→ **Problem details**
Set down again exactly the lines of the listing below that fall between the line holding "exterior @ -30" and the line holding "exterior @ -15", inclusive.

+++ Supplied records

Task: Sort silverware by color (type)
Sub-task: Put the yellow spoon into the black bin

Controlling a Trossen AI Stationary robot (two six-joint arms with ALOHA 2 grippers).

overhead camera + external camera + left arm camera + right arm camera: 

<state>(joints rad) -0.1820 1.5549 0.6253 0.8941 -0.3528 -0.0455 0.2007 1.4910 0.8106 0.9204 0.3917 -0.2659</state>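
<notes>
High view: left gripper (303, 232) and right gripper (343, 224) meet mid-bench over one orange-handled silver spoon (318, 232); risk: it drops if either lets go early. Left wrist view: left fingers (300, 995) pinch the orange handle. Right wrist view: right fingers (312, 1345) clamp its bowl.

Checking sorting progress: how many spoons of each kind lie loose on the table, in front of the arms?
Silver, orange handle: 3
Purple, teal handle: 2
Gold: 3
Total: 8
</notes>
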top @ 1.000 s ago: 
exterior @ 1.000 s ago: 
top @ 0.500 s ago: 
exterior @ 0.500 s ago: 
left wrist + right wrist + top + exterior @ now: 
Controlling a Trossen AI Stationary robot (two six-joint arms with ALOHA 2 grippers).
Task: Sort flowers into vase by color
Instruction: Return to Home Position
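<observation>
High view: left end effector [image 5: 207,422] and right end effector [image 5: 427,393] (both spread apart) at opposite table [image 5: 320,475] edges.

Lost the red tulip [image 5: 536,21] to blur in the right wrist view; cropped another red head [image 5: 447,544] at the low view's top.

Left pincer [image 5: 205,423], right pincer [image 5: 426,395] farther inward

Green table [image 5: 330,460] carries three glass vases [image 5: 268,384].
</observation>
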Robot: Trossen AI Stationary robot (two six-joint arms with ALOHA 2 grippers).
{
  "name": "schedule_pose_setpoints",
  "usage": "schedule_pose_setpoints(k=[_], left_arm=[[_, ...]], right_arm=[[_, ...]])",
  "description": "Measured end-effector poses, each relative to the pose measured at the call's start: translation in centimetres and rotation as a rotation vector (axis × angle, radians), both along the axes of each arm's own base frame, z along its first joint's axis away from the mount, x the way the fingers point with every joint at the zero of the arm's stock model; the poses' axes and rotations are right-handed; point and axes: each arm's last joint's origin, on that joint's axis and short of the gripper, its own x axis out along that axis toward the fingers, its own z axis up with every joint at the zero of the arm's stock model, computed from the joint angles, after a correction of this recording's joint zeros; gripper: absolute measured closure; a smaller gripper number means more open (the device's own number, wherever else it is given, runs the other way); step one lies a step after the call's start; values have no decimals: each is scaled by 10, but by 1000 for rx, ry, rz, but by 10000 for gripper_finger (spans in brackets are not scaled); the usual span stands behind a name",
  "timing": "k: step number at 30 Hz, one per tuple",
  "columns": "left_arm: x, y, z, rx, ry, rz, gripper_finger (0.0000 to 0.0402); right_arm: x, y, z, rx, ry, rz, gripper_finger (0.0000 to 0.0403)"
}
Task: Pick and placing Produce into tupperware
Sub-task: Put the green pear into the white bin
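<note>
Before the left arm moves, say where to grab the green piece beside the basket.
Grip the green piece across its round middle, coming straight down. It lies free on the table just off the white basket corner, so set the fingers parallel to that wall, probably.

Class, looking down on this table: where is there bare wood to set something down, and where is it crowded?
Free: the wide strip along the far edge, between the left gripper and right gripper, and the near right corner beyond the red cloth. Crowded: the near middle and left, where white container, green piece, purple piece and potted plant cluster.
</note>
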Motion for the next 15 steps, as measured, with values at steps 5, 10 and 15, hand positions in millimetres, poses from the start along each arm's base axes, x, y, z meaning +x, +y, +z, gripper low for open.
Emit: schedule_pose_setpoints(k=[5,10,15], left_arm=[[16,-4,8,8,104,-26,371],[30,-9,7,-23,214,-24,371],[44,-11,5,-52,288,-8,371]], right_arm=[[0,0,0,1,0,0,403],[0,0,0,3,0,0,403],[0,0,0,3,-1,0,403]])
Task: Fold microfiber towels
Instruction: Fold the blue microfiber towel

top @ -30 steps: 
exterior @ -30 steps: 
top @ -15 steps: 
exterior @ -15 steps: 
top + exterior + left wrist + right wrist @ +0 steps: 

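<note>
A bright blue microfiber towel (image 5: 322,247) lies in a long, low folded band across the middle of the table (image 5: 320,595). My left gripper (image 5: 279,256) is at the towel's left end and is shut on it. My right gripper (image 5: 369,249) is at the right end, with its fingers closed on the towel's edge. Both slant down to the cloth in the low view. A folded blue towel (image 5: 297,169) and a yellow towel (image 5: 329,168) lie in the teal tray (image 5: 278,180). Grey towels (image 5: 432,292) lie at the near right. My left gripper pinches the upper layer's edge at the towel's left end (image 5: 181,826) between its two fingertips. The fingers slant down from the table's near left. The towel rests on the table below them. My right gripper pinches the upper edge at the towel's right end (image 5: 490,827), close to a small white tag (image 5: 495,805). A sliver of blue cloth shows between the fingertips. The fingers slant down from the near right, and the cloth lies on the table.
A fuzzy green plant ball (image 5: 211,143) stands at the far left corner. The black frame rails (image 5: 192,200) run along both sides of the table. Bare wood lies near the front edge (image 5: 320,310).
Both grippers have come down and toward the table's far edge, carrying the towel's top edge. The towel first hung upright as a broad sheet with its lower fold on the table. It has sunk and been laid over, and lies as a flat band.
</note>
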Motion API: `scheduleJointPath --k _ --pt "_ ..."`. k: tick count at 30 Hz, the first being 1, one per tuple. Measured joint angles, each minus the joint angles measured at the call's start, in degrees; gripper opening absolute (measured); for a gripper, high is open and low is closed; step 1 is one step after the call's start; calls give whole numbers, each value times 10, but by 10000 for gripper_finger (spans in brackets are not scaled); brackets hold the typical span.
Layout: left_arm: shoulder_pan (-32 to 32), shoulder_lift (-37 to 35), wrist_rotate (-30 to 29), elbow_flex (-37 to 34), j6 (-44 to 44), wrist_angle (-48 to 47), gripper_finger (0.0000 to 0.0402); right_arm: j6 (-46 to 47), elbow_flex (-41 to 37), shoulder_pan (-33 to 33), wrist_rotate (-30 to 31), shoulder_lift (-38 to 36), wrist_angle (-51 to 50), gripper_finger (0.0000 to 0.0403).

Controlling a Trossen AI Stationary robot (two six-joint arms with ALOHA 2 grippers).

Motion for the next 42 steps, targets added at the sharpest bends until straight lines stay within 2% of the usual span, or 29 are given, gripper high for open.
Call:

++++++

→ **Solved exercise**
exterior @ -30 steps: 
top @ -15 steps: 
exterior @ -15 steps: 

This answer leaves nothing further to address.